> [Task directions] Return all lines in the data where the string "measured" can be found.

> [Exercise materials]
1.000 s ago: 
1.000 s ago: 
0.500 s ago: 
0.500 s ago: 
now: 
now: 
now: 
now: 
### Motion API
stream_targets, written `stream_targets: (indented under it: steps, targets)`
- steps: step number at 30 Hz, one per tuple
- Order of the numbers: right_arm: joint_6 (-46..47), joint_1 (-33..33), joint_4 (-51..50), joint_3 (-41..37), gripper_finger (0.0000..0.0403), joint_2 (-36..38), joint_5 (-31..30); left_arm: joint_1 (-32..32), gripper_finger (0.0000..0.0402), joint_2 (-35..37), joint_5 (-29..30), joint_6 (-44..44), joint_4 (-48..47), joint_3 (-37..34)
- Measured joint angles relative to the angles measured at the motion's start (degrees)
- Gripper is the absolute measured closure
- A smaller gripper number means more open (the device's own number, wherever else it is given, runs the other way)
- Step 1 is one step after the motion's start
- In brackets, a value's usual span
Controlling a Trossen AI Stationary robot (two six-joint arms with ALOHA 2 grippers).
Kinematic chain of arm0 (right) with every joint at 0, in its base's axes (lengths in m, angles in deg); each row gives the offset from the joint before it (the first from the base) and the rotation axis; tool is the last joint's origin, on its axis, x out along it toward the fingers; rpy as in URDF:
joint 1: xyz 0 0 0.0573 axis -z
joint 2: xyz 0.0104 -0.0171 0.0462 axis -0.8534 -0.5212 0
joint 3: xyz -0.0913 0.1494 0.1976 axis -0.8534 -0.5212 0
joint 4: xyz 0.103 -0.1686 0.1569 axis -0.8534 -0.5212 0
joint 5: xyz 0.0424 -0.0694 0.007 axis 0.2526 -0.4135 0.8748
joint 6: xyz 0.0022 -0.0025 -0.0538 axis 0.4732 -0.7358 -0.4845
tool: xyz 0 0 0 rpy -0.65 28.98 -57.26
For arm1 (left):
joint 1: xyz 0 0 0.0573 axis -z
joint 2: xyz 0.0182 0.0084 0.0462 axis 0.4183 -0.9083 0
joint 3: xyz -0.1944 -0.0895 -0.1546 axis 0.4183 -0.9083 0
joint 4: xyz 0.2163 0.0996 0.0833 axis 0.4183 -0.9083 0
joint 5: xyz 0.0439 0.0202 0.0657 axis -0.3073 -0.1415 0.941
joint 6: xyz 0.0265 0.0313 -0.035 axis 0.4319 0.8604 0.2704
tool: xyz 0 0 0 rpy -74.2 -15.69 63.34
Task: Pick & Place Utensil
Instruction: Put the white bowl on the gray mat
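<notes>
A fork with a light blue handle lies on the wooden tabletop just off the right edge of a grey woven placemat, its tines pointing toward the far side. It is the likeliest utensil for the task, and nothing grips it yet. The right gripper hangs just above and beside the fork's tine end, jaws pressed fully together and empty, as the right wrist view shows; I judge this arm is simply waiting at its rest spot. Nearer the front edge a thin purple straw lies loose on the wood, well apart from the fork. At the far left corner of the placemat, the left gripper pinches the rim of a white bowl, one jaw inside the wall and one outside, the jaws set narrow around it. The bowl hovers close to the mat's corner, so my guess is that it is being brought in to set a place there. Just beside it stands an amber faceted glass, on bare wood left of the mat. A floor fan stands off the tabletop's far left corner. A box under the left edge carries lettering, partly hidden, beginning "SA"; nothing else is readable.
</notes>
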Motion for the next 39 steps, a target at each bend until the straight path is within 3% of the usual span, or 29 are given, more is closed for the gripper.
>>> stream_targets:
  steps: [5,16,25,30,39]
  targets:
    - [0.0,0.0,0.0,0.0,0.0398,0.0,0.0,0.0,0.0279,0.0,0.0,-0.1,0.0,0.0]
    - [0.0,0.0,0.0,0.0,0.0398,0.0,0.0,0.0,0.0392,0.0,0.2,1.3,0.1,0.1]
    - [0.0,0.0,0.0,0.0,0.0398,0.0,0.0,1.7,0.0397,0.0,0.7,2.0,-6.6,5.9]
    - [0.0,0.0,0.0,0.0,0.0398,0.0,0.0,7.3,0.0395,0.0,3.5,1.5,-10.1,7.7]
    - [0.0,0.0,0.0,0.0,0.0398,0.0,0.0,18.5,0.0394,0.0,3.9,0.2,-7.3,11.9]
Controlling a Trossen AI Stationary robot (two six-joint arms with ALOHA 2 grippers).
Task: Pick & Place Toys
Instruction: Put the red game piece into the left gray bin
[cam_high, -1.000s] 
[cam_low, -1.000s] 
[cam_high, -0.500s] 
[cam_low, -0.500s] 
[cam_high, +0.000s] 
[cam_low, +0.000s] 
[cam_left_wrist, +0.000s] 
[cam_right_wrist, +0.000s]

> [Exercise result]
- Measured joint angles relative to the angles measured at the motion's start (degrees)
- Gripper is the absolute measured closure

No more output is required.